* **ACTIVITY**: In the lines below, count those containing the word "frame" and give the number alone.

--- DATASET SECTION ---

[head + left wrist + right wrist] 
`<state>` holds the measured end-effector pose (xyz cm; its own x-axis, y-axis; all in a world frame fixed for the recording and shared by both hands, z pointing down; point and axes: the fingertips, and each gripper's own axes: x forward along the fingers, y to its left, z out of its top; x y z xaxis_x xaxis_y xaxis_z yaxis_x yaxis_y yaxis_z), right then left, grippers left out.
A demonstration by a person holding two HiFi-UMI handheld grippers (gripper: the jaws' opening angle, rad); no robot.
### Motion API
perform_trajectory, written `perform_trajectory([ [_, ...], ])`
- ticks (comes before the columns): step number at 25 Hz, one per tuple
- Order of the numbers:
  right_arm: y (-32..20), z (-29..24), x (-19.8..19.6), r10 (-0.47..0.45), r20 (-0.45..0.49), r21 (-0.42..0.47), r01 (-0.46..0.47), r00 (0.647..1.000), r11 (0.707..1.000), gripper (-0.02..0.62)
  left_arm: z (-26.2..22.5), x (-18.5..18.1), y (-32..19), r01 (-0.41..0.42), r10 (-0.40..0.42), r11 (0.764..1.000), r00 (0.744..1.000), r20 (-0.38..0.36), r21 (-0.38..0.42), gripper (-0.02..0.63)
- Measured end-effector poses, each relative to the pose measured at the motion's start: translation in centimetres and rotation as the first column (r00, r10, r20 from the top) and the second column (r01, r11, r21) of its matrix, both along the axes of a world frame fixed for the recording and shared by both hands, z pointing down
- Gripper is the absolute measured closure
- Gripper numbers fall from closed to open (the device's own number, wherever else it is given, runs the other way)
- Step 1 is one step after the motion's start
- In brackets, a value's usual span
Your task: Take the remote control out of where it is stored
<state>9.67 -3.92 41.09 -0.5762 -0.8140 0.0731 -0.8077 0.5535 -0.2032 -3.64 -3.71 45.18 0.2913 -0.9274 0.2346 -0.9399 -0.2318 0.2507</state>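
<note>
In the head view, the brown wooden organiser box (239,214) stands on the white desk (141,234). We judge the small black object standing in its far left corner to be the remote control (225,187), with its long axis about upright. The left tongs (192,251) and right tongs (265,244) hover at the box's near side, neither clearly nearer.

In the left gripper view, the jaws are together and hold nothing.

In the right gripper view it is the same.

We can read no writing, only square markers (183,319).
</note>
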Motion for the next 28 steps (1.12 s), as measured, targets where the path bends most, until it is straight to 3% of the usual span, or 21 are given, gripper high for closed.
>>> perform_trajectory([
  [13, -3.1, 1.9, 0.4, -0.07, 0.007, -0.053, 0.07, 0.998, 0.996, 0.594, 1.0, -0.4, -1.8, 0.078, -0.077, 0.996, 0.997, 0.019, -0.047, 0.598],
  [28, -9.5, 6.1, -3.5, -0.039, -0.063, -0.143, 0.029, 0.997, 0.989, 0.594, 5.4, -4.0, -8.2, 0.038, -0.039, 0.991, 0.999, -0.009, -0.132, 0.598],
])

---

* **EXERCISE RESULT**: 2